In politics, it’s often the moments that unite all sides that people remember the most. Far too often those moments are combined with a crisis.
The fire in Fort McMurray, Alta., is no exception.
As the wildfire ravaged the heart of Alberta’s oil country, in Ottawa the searing images of flames leaping alongside highways were everywhere.
Sighs of relief echoed throughout the building as people learned there were no injuries or fatalities from the fire itself (although two people were sadly killed in a car crash during the evacuation).
Like much of the country, many here have a connection to Fort McMurray.
Parliament Hill is home to many Albertans and Maritimers, including MPs, who have been transplanted to the nation’s capital for work or personal reasons.
Partisan politics has been set aside as Ottawa responds to the disaster, which has forced 88,000 people from their home.
Conservative interim leader Rona Ambrose received a briefing from Public Safety Minister Ralph Goodale and Prime Minister Justin Trudeau. She’d later receive a hug from Trudeau as she fought back tears during a speech to the House of Commons. A fitting human moment during a disaster that has shaken the country.
Ottawa’s response has been quick and comprehensive. The Government Operations Centre has been activated and the Disaster Financial Assistance Arrangements program has been triggered.

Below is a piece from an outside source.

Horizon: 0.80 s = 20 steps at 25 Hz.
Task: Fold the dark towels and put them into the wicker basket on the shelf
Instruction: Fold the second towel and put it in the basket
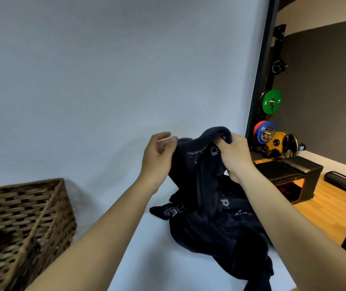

At Alberta’s request, military resources have been dispatched — with helicopters and planes being used to move evacuees south. Satellites and geomatic support has been sent to help track the fire’s movements, while Health Canada has been stockpiling resources.
Donations to the Red Cross are also being matched. As of May 9, more than $54 million had been collected as Canadians generously open up their hearts and their wallets — with collection jars popping up everywhere.
While the immediate concern is the safety and well-being of the evacuees, the Fort McMurrary fire will have a lasting economic effect.
Canadian oil output has dropped by one million barrels per day as companies shut down because of the fire.
Those declines are combined with emergency costs and the price of rebuilding — unexpected expenses that neither the federal government nor cash-strapped Alberta would have planned for.
The Fort McMurray fire is expected to be the most expensive fire-related disaster in Canadian history. A Bank of Montreal report estimated the disaster could cost insurers up to $9 billion.
Then there’s the continued dry conditions in many areas of Western Canada, a situation triggered by drought in the western prairies last summer, a lack of snowfall and little to no rain.
With fire season just beginning, provincial firefighters are in for a challenging summer if the dry conditions continue.
In Alberta alone, as of May 9, 34 fires were burning with five considered out of control. Saskatchewan, Manitoba and British Columbia, too, are already fighting more fires than normal.
Rain is falling in southern Saskatchewan this week, but in Alberta there are drought worries. With seeding underway across the prairies, calls for rain are already being shared on social media, while moisture maps are eerily red.
Canada’s agriculture ministers are scheduled to meet in Calgary for their annual meeting. With most of Western Canada facing dry to extremely dry conditions, the ministers may, too, need to set politics aside.
Until then, all one can do is hope, and perhaps even do a rain dance.